The divorce was finalized, and while you do have joint custody with your ex, your visitation rights are every other weekend. While it may be disappointing you won’t be able to see your children as much as you’d like to, you can still make the most of the time you do have with them. Here are a few tips with how to do that.
Before your weekend with your children, make sure everything involving work is at a stopping point. Wrap up any email threads, projects or proposals you’re involved with. There’s no reason to be glued to your cellphone when you should be enjoying a family bike ride. Also, try to limit any social plans that would be distracting to the time you are spending with your children.

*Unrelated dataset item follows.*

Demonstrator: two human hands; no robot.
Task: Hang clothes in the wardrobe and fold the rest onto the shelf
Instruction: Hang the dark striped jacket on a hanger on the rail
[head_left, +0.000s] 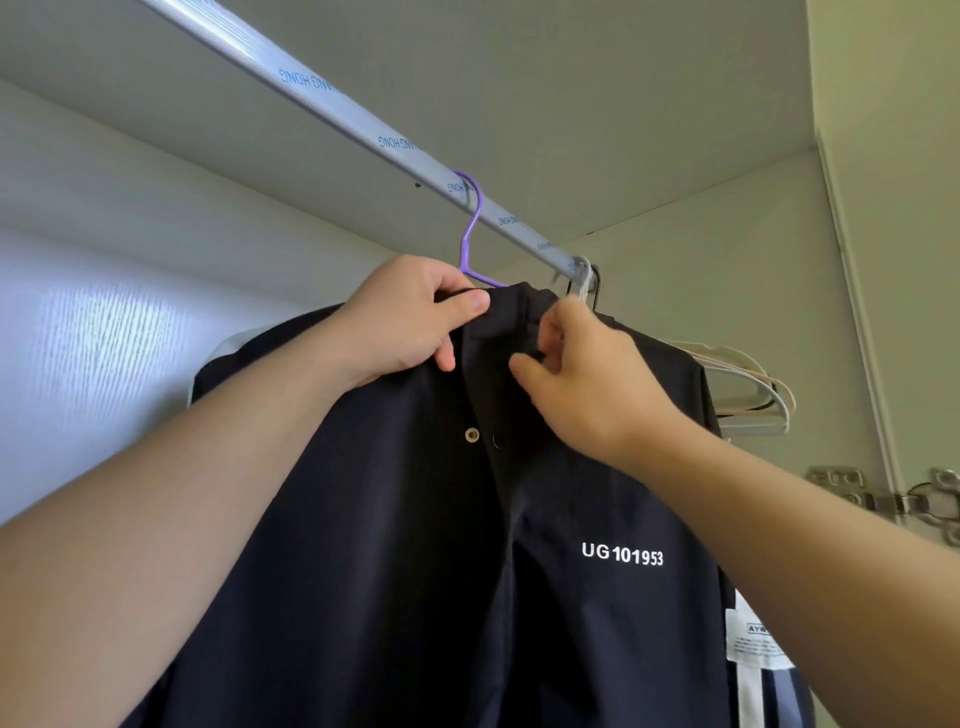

If you have a friend who always hits you up on a Saturday night to hang, let him know beforehand you’re not going to be available.
Do things your kids enjoy doing
We know Frozen II is probably not your number one pick for a must-see film. But if your daughter has been dreaming about it for the past seven months, think how special it will be to take her to see it at the theatre. If you love basketball, but baseball is really what your son is into, dust off your old mitt, and save shooting hoops for another weekend with friends.
Still be the parent
Even though you might be tempted to make it a total fun-filled, nothing-but-smiles weekend with your children, still implement discipline. Add some vegetables to that take-out pizza you’ve ordered. Make sure they finish homework if they have any. Perhaps staying up late on Friday night is an option, but the next evening, make sure they’re in bed by 9 or 10 (depending on their age). Remember, you are still the parent, and your children still need to see you be the parent.
Find joy in the little things
Don’t feel the pressure to spend a lot of money or plan extravagant activities on the weekends you have with your children. Remember, the thing your kids are most excited about is the fact they get to spend time with you. This could mean going for a walk in the park or swimming in the neighborhood pool, or even having a dance party in your pajamas! As long as you’re present, engaged and showing an interest in your children, everything else is just details.